Redebeitrag zum Globalen Klimastreik am 20. September 2019

Klimakrise – Klimagerechtigkeit – soziale Gerechtigkeit

Ein Statement des
Arbeitskreises Kritische Soziale Arbeit Hannover

Die Folgen der Klimakrise sind schon lange nicht mehr zu leugnen, immer mehr Menschen fliehen aufgrund von Dürren, Überschwemmungen und Extremwetterfolgen. Millionen müssen ihre Heimat verlassen, um zu überleben. Nach einer Greenpeace Studie von 2017 sind jährlich 21,5 Millionen Menschen aufgrund der Klimakrise auf der Flucht.
Es sind vor allem die ärmeren Bevölkerungsgruppen, welche unter den verheerenden Folgen des Klimawandels leiden. Es sind jene, die am wenigsten dafür können und sich selbst am wenigsten schützen können. Neben den durch die Klimakrise entstehenden, unbewohnbaren und für die Landwirtschaft unbrauchbaren Landstrichen führt Ressourcenknappheit auch zu Konflikten und Kriegen, welche ebenfalls eine Fluchtursache für die Betroffenen darstellen.
Der Klimawandel ist Ausdruck andauernder Macht- und Herrschaftsverhältnisse, die Ungleichheiten, Ausbeutung und Unterdrücken brauchen und reproduzieren. Die Verantwortlichen, die Verursacher*innen des Klimawandels – nämlich vor allem die Industriestaaten – leugnen die Folgen und verweigern die Aufnahme von betroffenen Geflüchteten durch ihr anmaßendes Migrations“recht“.

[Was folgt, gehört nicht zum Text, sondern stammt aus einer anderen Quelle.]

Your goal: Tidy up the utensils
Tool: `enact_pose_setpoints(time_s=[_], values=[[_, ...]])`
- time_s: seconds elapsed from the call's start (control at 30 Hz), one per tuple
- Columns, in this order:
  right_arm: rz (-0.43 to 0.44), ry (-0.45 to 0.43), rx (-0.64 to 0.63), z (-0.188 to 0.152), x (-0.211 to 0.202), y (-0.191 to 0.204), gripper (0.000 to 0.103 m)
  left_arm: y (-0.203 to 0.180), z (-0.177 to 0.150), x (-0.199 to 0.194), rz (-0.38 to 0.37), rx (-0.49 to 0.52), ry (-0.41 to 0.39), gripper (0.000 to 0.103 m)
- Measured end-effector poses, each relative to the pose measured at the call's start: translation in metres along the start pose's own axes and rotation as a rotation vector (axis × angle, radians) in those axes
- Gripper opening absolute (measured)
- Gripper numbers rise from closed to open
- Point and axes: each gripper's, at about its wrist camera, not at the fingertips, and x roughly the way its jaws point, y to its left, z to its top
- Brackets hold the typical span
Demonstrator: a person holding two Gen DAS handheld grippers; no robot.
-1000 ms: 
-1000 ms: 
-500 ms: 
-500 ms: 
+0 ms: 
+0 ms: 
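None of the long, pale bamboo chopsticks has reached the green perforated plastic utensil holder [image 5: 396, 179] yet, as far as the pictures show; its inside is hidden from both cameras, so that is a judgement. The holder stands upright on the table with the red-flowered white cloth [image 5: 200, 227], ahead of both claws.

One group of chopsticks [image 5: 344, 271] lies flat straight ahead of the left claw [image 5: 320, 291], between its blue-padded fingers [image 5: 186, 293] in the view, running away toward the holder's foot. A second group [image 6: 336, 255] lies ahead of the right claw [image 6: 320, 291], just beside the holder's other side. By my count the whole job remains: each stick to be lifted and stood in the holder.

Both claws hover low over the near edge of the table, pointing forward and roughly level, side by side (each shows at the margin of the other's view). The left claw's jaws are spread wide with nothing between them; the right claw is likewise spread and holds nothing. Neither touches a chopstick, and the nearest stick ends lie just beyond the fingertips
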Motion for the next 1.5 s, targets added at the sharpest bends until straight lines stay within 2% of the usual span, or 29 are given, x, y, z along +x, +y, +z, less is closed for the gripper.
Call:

Die Aufgabe Sozialer Arbeit als Menschenrechtsprofession ist es, die sozialen Folgen von Flucht als Arbeitsfeld anzuerkennen und die Menschen in ihren benachteiligten Lebenslagen zu unterstützen. Pädagogik und Bildungsarbeit als Handlungsfelder Sozialer Arbeit sind unabdingbar, um Menschen zu empowern und nachhaltige Handlungsspielräume zu eröffnen. Auch und vor allem die aktive Teilhabe an politischen Prozessen ist Aufgabe Sozialer Arbeit. Ambitionierte Klimapolitik ist mit sozialer Gerechtigkeit vereinbar, sie sind keine Gegensätze. Es ist daher notwendig, Reformkonzepte zu entwickeln, welche sowohl klimapolitisch effektiv und dadurch langfristig sozial sind – und die gleichzeitig kurzfristig soziale Verwerfungen national und global vermeiden.
Wir fordern daher alle Akteur*innen der Sozialen Arbeit auf, sich für Klimagerechtigkeit stark zu machen! Denn: Klimagerechtigkeit bedeutet demokratische Teilhabe, sie ist queerfeministisch und antirassistisch. Klimawandel als Ausbeutungsverhältnis kann nicht abgesondert von anderen Unterdrückungsverhältnissen betrachtet werden!

Wir als AKS solidarisieren uns mit allen Betroffenen der Klimakrise und fordern nicht nur eine Lösung für die Menschen, die aufgrund von Klimaveränderung aus ihrer Heimat fliehen müssen, sondern auch sofortige Maßnahmen, um die Folgen des Klimawandels – soweit noch möglich – zu begrenzen. Ebenfalls solidarisieren wir uns mit allen Schüler*innen, die sich für Klimagerechtigkeit einsetzen!